Dagha-Boys on floodplains

Firstly, the buffalo is living on a plain near the water. Typically, there are large tufts of grass, wild date palms, and/or reed, and in between them short, soft grasses to graze on. Predators (and humans) like to walk the short grass areas, walk around a reed island, and right in front of them lays a buff solemnly ruminating his cud. The buff is as surprised as the intruder is, he jumps up to his feet and attacks without due. Bad stuff. There is no time and place to hide anymore. One of my mentors (Mr. Brendan Pienaar) was mangled in such a situation and survived only as his backup guide gave the buff an anchoring shot to the hip, which enabled Brendan to get out under the buff and brain him finally.

Dagha-Boys next to a drainage line or pan

Secondly, buffaloes choose a more secure area to lay up. Most of the time this will be a water-filled pan fringed by various trees and bushes somewhere inland and away from a river. There are fewer lions but also not much vegetation to hide. He therefore will choose a place, at which he is protected from three sides and which he can defend in front of him. Buffalo thorn trees are widespread and exactly what he needs. Strong thorns, which are defending him, and a deep shade by its soft leaves. He therefore will pull backwards into the Buffalo-thorn until there is only a tunnel in front of him to defend.

Now, an unsuspecting predator (maybe a human) walks to the pan to check out tracks or other reasons. The buff sees the intruder and immediately attacks him, which is far superior in its effects compared to defending himself. This is very bad stuff, as there is no time for any useful reaction anymore. The only possibility left will be shooting, which every naturalist and conservationist wants to avoid. Another one of my mentors (Mr. Devon Myers) came into exactly such a situation. But he brained the buff with one shot. The attack started at a distance of about 10 meters. Dev shot, when the buff was three meters away. Then he stepped sidewards, and by the momentum of the movement, the already dead buff fell two meters behind him.

Again, it is not the buff’s mistake that he gets threatened by an intruder and he only defends himself. Man is the intruder. Because nature by itself is neutral.
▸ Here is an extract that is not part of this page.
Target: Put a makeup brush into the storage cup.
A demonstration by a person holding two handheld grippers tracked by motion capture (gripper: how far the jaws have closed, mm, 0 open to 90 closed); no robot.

Lessons learned about Cape buffaloes

  • For intentionally walking in buffalo country, it is best to make regular noises in order not to surprise big game. That way you will not see much game, but also will unlikely be attacked.
  • If attacked by an African buffalo, running away, and climbing a tree is the only alternative (except shooting). Buffalos will never mock-charge, but they always charge seriously.
  • ‘Never run – whatever you do’ is a hard and fast rule for lions, leopards, and rhinos. And at an elephant mock charge. But not for buffs.